TASK TO CARRY OUT: Scan the entries below line by line and state how many lines contain the string "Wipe", giving only the number.

THE INPUT:
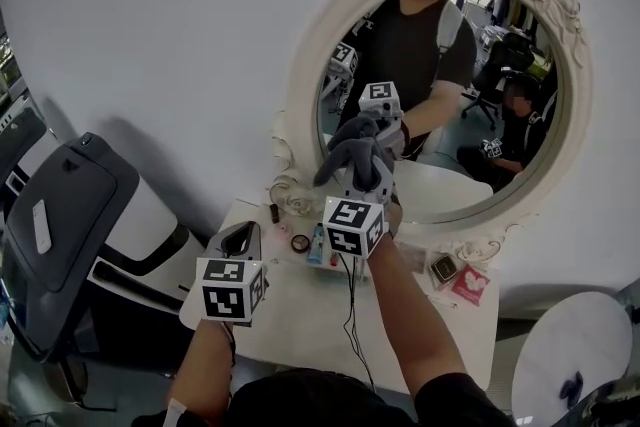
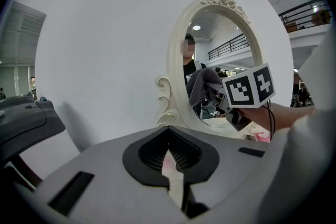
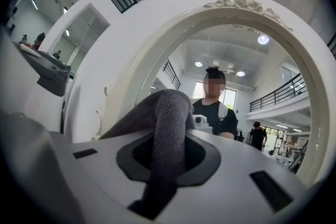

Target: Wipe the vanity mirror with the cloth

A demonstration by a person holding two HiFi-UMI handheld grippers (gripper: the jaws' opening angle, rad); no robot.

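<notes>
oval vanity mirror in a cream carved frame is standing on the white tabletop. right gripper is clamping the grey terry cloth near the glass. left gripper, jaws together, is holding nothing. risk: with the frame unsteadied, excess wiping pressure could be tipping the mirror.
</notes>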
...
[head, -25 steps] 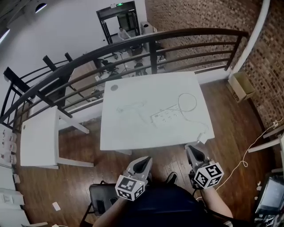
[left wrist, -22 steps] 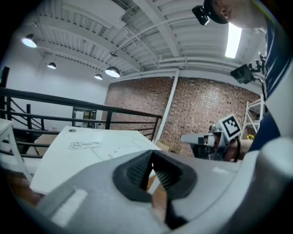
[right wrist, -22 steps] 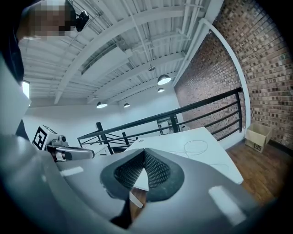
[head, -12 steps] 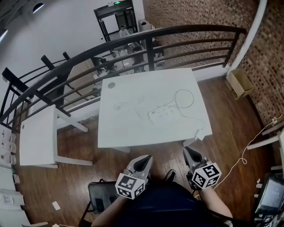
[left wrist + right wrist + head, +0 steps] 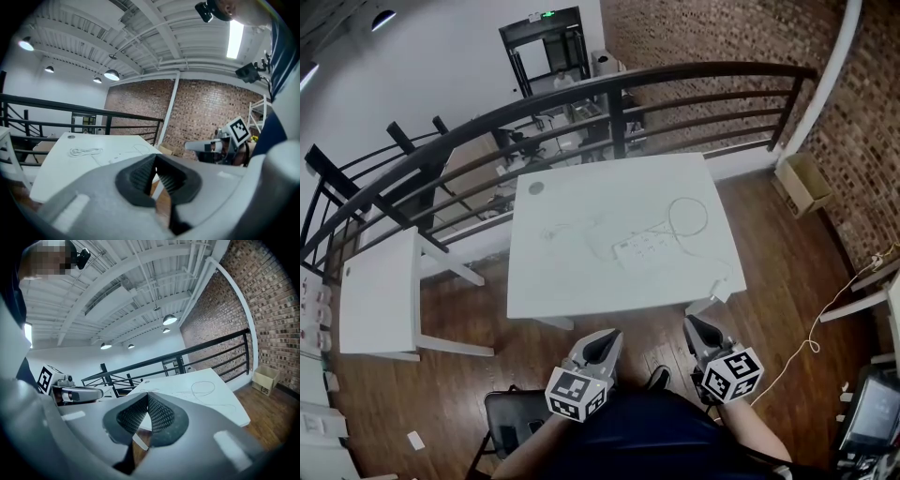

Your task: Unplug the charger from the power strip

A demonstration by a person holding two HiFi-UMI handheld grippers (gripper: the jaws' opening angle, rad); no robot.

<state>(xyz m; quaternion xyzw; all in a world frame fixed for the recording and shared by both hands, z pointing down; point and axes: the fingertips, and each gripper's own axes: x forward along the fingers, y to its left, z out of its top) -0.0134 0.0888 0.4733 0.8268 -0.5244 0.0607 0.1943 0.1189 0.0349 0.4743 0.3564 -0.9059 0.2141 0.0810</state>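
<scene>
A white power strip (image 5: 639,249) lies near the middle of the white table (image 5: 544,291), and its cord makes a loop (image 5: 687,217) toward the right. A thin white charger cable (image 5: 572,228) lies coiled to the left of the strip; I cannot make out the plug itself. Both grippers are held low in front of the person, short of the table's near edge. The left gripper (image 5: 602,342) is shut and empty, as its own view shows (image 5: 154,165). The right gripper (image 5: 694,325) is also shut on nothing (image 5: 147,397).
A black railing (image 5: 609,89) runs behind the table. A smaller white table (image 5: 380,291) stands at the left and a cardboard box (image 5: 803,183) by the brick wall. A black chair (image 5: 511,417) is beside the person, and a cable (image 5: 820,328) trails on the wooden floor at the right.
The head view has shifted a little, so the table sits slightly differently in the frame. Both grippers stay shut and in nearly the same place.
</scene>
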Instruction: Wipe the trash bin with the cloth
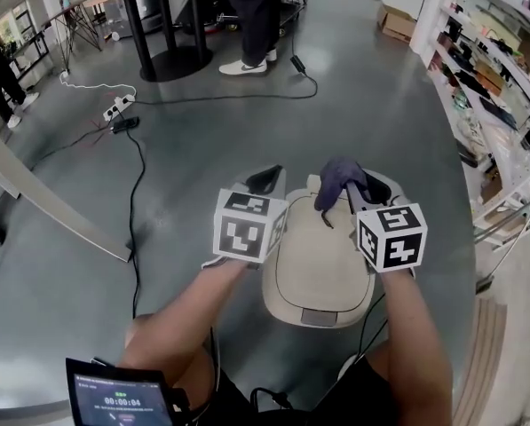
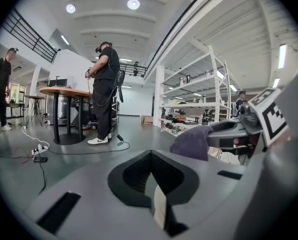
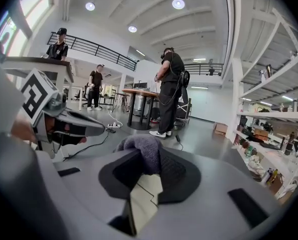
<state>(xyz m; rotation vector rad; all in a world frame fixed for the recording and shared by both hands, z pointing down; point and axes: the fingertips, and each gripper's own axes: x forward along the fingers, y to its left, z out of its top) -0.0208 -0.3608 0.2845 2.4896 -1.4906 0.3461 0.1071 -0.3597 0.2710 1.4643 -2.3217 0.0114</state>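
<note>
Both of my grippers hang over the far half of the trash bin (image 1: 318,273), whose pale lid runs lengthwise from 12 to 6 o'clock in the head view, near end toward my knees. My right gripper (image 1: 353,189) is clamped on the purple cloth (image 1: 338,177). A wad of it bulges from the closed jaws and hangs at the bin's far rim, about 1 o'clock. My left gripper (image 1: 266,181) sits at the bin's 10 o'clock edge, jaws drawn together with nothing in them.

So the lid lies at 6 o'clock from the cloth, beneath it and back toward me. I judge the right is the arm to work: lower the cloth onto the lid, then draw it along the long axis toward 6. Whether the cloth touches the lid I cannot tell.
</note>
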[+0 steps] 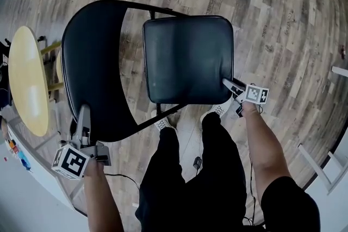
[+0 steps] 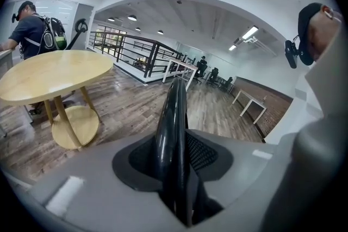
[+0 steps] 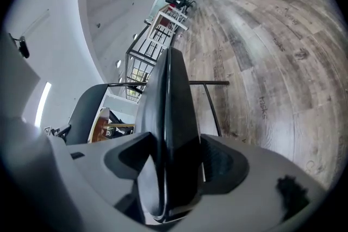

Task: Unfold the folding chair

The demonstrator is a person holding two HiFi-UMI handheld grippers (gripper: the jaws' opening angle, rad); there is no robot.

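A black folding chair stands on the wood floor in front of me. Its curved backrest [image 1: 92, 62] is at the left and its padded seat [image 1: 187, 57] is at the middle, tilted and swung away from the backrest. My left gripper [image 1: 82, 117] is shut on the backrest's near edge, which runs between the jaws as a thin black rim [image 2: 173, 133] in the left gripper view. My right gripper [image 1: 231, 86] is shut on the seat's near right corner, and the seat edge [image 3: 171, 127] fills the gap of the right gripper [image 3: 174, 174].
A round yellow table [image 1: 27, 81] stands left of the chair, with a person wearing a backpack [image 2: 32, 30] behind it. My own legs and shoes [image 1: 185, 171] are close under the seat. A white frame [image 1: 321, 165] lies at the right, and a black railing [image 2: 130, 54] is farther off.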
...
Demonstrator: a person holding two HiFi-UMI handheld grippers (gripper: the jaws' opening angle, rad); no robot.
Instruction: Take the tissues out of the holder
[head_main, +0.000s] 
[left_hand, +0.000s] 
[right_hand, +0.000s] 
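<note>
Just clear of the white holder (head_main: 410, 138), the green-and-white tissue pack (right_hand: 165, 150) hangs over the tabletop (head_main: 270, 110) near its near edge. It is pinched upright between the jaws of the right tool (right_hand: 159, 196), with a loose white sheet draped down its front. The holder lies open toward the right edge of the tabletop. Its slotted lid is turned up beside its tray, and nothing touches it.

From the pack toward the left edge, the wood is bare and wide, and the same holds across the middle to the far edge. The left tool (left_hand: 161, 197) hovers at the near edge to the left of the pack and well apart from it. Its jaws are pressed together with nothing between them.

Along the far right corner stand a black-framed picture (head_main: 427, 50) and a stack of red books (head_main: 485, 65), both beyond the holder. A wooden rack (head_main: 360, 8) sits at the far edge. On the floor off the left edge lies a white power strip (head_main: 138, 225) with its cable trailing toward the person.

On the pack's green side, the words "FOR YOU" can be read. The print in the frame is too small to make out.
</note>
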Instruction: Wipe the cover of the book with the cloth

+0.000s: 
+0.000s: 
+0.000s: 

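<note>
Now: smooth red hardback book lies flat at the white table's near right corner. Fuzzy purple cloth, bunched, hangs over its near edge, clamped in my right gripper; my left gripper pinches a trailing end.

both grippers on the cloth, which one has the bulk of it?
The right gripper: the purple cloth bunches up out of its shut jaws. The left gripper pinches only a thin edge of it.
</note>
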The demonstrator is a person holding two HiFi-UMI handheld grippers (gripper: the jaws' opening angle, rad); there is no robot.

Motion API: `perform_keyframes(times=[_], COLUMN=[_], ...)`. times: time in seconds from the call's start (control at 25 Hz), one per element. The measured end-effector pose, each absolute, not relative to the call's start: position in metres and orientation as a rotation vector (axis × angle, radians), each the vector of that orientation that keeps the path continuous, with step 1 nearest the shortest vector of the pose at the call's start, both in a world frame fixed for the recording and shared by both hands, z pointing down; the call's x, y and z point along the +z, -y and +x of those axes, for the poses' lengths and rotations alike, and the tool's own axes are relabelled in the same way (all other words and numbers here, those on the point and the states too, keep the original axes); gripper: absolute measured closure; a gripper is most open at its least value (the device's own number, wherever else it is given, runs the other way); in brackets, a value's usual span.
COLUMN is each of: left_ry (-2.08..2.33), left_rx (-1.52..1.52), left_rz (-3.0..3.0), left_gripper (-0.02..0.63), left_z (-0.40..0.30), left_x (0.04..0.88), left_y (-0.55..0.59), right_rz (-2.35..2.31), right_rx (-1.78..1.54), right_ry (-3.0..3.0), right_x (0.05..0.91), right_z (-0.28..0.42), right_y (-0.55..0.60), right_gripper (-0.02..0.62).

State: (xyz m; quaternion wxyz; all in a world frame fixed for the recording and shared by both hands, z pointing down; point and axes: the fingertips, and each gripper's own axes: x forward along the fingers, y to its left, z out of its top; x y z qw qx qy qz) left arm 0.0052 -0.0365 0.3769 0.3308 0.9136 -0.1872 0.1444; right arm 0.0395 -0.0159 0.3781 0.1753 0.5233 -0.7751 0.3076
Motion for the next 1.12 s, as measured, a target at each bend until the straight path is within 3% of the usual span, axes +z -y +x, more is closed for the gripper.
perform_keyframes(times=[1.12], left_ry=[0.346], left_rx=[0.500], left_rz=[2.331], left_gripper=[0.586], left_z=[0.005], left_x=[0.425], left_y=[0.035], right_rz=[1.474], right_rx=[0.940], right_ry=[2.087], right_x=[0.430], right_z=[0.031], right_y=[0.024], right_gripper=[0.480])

EXERCISE ANSWER: 3